### WHAT THIS TASK INVOLVES
Reproduce the data exactly.

BEGIN

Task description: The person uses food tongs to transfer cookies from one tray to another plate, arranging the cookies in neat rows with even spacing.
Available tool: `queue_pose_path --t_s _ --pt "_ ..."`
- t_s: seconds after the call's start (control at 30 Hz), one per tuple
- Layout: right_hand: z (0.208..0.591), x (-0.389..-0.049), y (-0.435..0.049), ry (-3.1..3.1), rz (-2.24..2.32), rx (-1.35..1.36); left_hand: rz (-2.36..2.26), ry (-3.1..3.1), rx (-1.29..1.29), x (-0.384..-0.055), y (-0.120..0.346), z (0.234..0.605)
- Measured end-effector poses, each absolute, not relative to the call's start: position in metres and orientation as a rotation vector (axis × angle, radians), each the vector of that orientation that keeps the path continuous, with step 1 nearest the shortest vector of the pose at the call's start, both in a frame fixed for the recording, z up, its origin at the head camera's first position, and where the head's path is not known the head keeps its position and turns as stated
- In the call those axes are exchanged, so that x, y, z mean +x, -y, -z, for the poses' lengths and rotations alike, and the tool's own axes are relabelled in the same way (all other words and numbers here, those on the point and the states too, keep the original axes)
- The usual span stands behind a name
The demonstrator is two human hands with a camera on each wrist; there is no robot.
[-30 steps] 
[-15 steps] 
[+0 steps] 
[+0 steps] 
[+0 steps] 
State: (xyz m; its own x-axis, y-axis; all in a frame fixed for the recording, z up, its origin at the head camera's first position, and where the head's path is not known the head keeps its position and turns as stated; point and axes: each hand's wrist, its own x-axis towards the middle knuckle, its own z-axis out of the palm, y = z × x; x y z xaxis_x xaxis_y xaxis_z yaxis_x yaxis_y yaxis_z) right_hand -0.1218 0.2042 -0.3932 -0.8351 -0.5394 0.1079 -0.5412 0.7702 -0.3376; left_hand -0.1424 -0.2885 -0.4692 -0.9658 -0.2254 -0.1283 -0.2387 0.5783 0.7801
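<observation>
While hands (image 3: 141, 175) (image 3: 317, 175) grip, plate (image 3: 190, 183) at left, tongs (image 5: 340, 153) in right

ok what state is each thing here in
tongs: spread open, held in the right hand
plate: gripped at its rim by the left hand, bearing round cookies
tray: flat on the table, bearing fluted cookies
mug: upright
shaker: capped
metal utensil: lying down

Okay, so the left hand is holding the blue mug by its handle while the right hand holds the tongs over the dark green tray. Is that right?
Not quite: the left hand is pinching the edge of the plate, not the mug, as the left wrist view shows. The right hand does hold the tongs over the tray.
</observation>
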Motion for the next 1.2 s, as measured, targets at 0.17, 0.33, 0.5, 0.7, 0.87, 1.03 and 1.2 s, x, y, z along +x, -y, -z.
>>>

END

### REPLY
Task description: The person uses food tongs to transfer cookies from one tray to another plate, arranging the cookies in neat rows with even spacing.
Available tool: `queue_pose_path --t_s _ --pt "_ ..."`
- t_s: seconds after the call's start (control at 30 Hz), one per tuple
- Layout: right_hand: z (0.208..0.591), x (-0.389..-0.049), y (-0.435..0.049), ry (-3.1..3.1), rz (-2.24..2.32), rx (-1.35..1.36); left_hand: rz (-2.36..2.26), ry (-3.1..3.1), rx (-1.29..1.29), x (-0.384..-0.055), y (-0.120..0.346), z (0.234..0.605)
- Measured end-effector poses, each absolute, not relative to the call's start: position in metres and orientation as a rotation vector (axis × angle, radians), each the vector of that orientation that keeps the path continuous, with step 1 nearest the shortest vector of the pose at the call's start, both in a frame fixed for the recording, z up, its origin at the head camera's first position, and where the head's path is not known the head keeps its position and turns as stated
- In the call those axes are exchanged, so that x, y, z mean +x, -y, -z, for the poses' lengths and rotations alike, and the tool's own axes are relabelled in the same way (all other words and numbers here, those on the point and the states too, keep the original axes)
- The usual span stands behind a name
The demonstrator is two human hands with a camera on each wrist; there is no robot.
[-30 steps] 
[-15 steps] 
[+0 steps] 
[+0 steps] 
[+0 steps] 
State: (xyz m; its own x-axis, y-axis; all in a frame fixed for the recording, z up, its origin at the head camera's first position, and where the head's path is not known the head keeps its position and turns as stated; point and axes: each hand's wrist, its own x-axis towards the middle knuckle, its own z-axis out of the palm, y = z × x; x y z xaxis_x xaxis_y xaxis_z yaxis_x yaxis_y yaxis_z) right_hand -0.1218 0.2042 -0.3932 -0.8351 -0.5394 0.1079 -0.5412 0.7702 -0.3376; left_hand -0.1424 -0.2885 -0.4692 -0.9658 -0.2254 -0.1283 -0.2387 0.5783 0.7801
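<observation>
While hands (image 3: 141, 175) (image 3: 317, 175) grip, plate (image 3: 190, 183) at left, tongs (image 5: 340, 153) in right

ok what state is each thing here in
tongs: spread open, held in the right hand
plate: gripped at its rim by the left hand, bearing round cookies
tray: flat on the table, bearing fluted cookies
mug: upright
shaker: capped
metal utensil: lying down

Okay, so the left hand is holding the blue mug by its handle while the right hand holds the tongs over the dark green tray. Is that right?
Not quite: the left hand is pinching the edge of the plate, not the mug, as the left wrist view shows. The right hand does hold the tongs over the tray.
</observation>
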Motion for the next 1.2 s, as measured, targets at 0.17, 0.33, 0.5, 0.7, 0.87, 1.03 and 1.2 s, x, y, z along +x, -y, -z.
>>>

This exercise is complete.